→ Directions:
In the entries that follow, the first line to write out is the one containing "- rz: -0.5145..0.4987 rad", and the last is the one containing "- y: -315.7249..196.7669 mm". Reproduce that stretch exactly, with nothing before or after it.

(Extracted entries Opens)

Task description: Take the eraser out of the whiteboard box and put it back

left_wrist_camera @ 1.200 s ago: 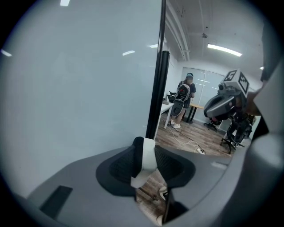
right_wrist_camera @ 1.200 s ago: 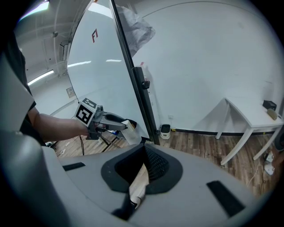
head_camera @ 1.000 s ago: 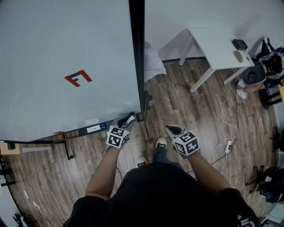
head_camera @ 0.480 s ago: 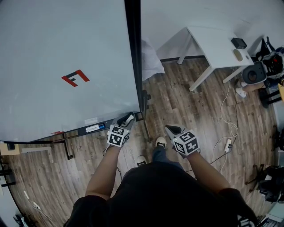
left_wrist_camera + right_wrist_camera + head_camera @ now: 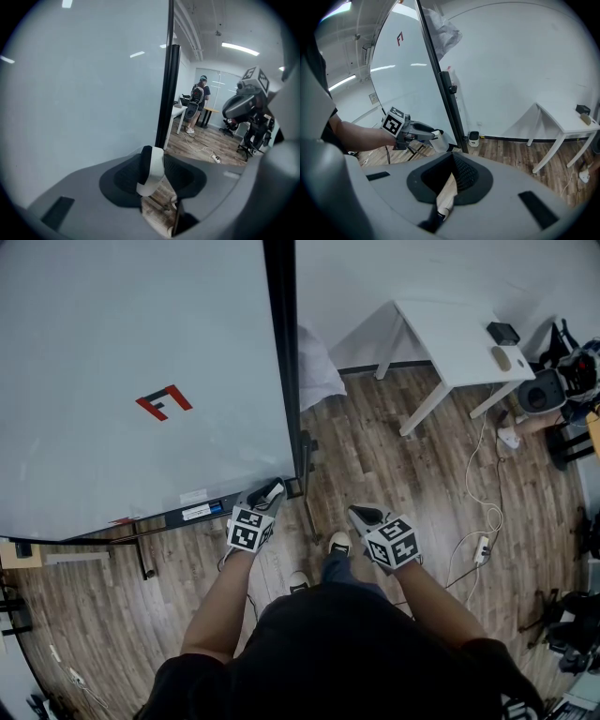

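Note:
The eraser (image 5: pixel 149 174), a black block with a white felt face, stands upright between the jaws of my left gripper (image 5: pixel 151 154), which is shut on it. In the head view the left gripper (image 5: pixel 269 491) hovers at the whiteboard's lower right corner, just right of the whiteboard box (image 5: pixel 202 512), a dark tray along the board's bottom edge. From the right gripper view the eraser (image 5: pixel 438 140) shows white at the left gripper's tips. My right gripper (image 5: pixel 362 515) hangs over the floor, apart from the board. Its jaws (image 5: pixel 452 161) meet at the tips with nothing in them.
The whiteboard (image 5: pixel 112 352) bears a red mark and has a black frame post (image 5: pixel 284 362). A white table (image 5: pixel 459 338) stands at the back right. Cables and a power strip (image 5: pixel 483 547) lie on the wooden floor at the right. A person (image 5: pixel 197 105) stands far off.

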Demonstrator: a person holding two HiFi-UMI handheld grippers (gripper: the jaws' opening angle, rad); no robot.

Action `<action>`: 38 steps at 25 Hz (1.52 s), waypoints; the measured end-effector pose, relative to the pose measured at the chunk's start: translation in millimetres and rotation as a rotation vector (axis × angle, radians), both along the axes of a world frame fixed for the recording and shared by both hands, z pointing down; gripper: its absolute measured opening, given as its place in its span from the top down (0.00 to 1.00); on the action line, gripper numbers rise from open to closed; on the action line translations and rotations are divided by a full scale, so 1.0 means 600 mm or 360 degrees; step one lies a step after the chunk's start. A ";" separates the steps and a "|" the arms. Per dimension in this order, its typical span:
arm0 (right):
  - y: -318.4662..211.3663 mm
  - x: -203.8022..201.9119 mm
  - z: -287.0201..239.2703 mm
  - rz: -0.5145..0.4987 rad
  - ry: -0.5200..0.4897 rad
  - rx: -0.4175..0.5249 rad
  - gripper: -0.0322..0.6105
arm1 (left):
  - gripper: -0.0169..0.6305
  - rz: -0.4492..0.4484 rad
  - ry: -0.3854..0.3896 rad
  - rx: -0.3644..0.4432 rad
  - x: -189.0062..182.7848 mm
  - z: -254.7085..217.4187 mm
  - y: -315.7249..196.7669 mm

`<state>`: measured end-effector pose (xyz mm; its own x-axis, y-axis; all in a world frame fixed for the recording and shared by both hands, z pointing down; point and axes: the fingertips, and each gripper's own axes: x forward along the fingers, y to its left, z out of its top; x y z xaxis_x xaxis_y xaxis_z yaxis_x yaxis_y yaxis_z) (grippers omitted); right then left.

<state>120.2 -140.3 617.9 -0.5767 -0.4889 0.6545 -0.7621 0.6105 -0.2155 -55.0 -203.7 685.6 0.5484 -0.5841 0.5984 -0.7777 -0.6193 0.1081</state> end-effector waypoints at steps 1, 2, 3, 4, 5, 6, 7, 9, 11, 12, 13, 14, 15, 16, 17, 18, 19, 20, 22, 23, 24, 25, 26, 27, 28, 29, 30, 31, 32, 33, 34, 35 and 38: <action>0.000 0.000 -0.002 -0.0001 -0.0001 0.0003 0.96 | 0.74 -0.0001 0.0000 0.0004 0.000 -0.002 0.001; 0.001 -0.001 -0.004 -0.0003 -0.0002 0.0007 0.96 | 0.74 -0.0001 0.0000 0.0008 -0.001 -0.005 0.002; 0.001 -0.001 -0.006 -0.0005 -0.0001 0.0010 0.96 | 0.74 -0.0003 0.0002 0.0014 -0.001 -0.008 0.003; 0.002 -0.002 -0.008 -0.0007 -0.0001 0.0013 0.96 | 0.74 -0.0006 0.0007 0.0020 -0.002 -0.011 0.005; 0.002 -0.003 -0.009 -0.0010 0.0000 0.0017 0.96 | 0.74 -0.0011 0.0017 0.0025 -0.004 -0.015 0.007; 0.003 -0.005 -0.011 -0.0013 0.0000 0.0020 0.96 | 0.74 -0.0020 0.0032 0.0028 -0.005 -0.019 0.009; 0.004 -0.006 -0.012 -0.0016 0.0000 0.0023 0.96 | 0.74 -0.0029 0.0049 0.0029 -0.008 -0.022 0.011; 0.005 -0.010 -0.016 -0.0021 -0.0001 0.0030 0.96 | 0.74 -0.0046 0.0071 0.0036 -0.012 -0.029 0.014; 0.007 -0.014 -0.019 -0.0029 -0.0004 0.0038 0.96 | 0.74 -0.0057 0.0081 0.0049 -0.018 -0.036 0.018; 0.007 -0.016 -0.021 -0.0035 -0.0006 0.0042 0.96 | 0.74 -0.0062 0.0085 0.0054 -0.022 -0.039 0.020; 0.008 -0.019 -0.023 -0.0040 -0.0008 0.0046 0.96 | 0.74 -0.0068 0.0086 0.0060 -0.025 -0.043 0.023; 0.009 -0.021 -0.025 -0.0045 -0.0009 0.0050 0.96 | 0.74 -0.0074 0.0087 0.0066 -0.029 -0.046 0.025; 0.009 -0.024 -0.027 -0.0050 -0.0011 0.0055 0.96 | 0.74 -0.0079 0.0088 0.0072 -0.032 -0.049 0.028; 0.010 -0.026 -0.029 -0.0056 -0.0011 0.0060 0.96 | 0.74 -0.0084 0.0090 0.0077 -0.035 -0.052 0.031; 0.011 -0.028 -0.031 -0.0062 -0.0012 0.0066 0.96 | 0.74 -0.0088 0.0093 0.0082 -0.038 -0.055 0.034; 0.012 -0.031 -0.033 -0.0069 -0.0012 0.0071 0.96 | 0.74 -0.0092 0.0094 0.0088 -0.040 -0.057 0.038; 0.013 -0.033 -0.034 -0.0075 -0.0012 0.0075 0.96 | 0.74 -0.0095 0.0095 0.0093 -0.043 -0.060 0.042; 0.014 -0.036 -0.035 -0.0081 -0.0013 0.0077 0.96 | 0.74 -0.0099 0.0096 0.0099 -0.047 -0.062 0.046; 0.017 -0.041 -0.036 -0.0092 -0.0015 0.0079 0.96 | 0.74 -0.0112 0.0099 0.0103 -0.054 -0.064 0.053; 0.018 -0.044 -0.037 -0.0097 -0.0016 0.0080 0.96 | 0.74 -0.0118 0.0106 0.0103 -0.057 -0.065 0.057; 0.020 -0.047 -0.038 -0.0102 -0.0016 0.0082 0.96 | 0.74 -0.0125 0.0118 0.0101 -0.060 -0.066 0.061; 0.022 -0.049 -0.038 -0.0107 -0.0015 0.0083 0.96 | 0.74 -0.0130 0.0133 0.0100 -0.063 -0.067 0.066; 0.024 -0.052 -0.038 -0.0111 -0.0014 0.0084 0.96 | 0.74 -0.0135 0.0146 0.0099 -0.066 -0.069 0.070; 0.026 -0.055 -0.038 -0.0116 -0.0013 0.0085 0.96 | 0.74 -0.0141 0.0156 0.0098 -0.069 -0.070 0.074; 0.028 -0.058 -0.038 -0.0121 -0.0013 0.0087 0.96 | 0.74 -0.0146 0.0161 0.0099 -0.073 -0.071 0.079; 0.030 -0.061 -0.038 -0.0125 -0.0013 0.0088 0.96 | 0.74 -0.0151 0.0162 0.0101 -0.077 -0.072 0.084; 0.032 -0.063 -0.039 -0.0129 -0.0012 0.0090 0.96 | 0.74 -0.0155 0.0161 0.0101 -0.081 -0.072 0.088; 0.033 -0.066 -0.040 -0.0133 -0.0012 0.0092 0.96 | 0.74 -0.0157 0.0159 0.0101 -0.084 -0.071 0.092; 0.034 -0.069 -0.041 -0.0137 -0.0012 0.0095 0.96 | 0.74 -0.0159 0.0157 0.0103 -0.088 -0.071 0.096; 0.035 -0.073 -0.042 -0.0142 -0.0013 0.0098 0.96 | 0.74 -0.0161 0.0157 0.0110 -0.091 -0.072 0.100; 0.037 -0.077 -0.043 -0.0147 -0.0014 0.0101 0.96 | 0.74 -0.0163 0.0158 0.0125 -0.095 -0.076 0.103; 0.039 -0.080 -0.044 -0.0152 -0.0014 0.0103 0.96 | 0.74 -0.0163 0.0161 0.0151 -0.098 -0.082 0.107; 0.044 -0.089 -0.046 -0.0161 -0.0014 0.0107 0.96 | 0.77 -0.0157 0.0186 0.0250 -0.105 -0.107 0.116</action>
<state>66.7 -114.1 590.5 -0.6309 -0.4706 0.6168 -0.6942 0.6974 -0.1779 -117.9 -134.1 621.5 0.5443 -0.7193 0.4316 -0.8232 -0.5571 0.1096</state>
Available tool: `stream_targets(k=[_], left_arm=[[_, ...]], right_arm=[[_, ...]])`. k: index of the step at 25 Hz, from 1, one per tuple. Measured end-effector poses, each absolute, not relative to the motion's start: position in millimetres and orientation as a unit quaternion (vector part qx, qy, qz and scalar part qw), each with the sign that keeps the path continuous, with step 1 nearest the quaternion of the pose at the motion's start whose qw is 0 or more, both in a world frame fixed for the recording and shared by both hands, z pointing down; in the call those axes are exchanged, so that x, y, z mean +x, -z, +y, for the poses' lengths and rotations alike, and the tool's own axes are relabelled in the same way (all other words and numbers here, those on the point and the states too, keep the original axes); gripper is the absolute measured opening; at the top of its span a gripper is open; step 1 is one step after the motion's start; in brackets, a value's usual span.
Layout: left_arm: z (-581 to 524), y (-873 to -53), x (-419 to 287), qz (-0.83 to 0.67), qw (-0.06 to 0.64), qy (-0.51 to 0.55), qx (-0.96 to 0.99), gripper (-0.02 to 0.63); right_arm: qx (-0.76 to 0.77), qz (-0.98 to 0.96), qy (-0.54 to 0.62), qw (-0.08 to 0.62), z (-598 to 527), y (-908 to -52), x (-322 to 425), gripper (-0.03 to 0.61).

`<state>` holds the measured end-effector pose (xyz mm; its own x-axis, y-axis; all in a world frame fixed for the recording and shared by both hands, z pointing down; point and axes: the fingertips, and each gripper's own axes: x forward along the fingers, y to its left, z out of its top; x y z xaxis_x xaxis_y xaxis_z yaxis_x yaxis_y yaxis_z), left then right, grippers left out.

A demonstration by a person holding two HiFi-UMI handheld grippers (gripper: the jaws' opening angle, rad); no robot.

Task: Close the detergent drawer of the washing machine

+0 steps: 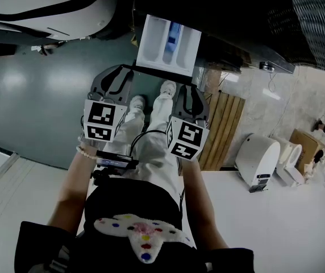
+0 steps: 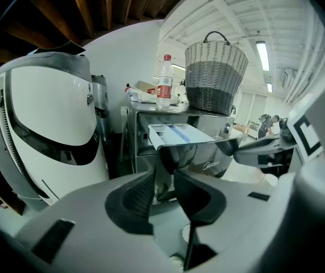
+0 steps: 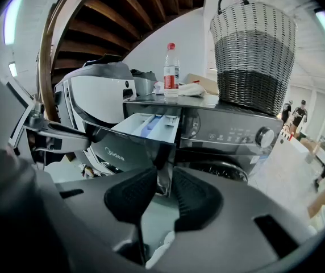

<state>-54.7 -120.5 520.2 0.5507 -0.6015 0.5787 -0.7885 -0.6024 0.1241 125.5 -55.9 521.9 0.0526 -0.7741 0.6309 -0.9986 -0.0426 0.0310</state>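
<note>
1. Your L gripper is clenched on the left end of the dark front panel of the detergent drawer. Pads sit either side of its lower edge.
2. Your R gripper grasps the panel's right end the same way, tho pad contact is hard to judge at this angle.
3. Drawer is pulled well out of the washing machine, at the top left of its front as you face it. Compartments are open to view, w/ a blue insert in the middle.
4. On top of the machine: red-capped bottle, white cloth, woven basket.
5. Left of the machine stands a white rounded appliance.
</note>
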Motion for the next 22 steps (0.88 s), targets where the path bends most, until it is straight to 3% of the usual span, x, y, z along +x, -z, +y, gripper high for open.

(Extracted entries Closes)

→ Result below:
  - rz: -0.5145..0.4987 rad
  - ry: -0.5200..0.4897 rad
  - rx: -0.4175..0.5249 rad
  - gripper: -0.0322..0.6105
arm1 (left):
  - gripper: -0.0169..0.6305
  - rz: -0.4492..0.4484 rad
  - ry: -0.3854..0.3896 rad
  - rx: -0.3644..0.4432 rad
  - x: -189.0062..182.7848 mm
  - z: -254.7085..217.4187 mm
  - y: -315.7249..196.7669 mm

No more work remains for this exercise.